Во многих концах залы раздавались подобные замечания. Когда же один знаменитый философ пожелал узнать, какого мнения престарелый скульптор Эфранон о Деметре Гермона, тот ответил:
— Я бы приветствовал это благородное произведение как из ряда вон выходящее, достойное внимания событие, не будь оно вместе началом и концом художественного поприща этого Даровитого ваятеля.
Вблизи Гермона никто не высказывал таких суждений. Все, что достигало до его ушей, было полно лести, восторга, сочувствия и надежды. За десертом красавица Гликера, подавая ему половину своего яблока, нежно произнесла:
— Пусть тебе скажет этот плод то, что твои глаза не могут выдать тебе, бедный и в то же время столь богатый любимец богов.

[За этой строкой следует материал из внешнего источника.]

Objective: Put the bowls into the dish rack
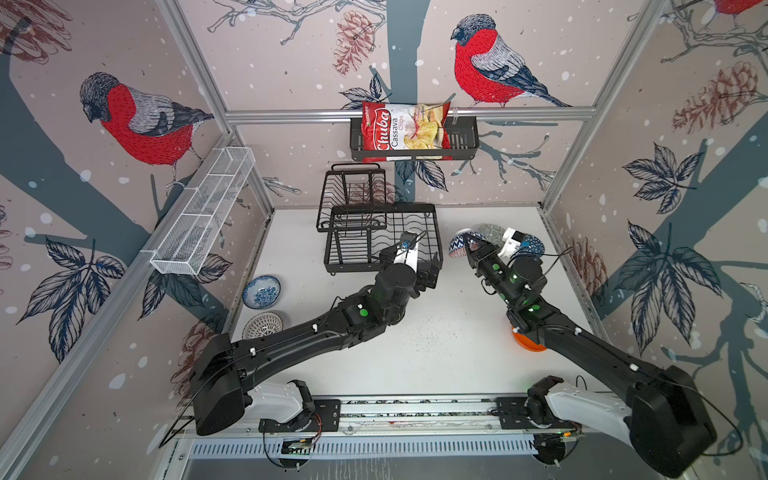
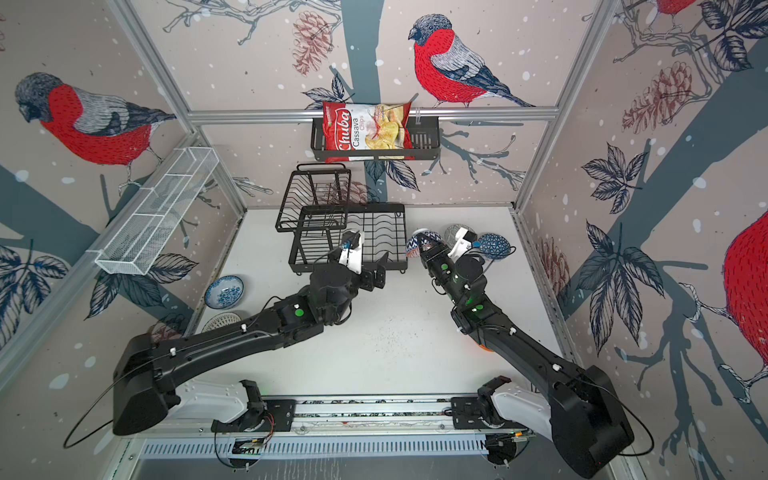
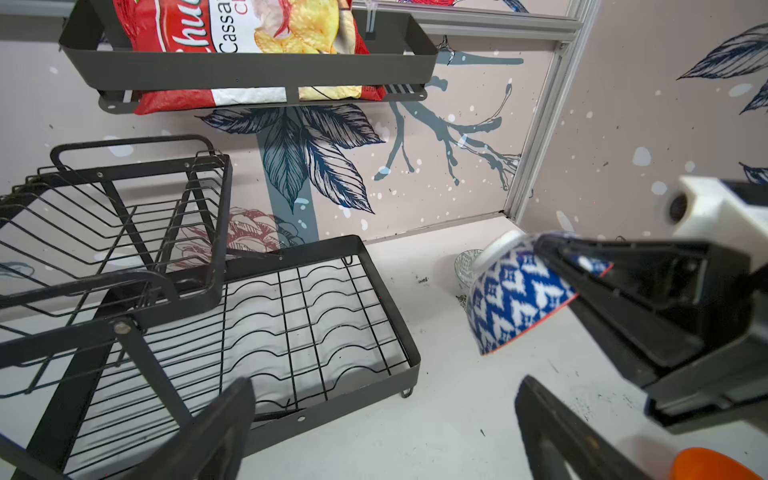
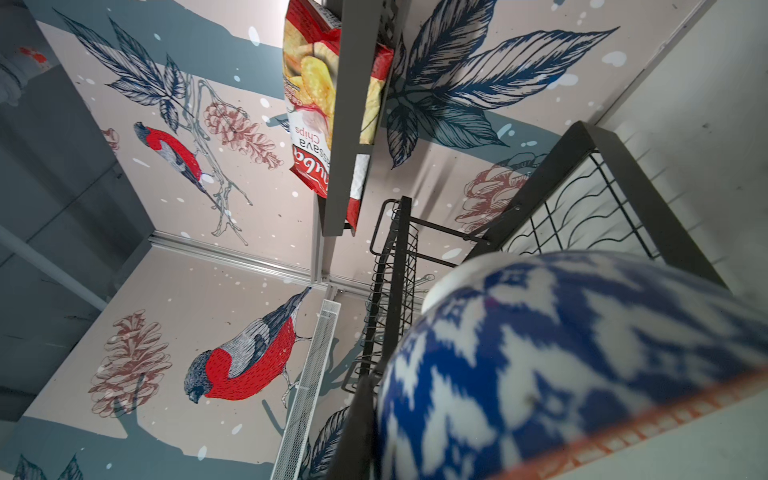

А Гермон стал уверять ее, что, будь ему дозволено любоваться ее божественной красотой, его счастье возбудило бы зависть самих богов. Несдержанность, так не свойственная грекам, умеющим всегда владеть собой в присутствии других, с которой он выказывал наполнявшие его чувства счастья и тщеславия, вызвала во многих почтенных гостях чувство недовольства им. Между ними был и знаменитый врач Эразистрат, сосед Архиаса. Отец Дафны обратился к нему с просьбой попытаться возвратить зрение его племяннику. Но этот человеколюбивый целитель, оказывающий охотно помощь самым бедным и незначительным людям, отказался наотрез, говоря, что он считал бы себя не вправе тратить свое время и знания на такого слепого, который, несмотря на тяжелое, ниспосланное богами испытание, может быть таким самодовольным и тщеславным, предпочитая их употребить на исцеление более несчастных людей.
— Когда опьянение, вызванное сегодняшним триумфом, пройдет и наступит другое настроение, тогда возобновим мы наш разговор, — ответил Архиас таким убежденным тоном, что врач, подавая ему руку, сказал:
— Только тем больным могут помочь боги и врачи, которые искренно и страстно жаждут исцеления.
Приглашенные поздно покинули гостеприимный дом Архиаса. Архивариус Проклос ушел в самом радостном настроении: ему удалось уговорить богатого хозяина одолжить большую денежную сумму царице Арсиное для одного дела, скрыв весьма осторожно от него цель этого предприятия. А знаменитый Гермон провел свою первую ночь в Александрии под кровом дяди.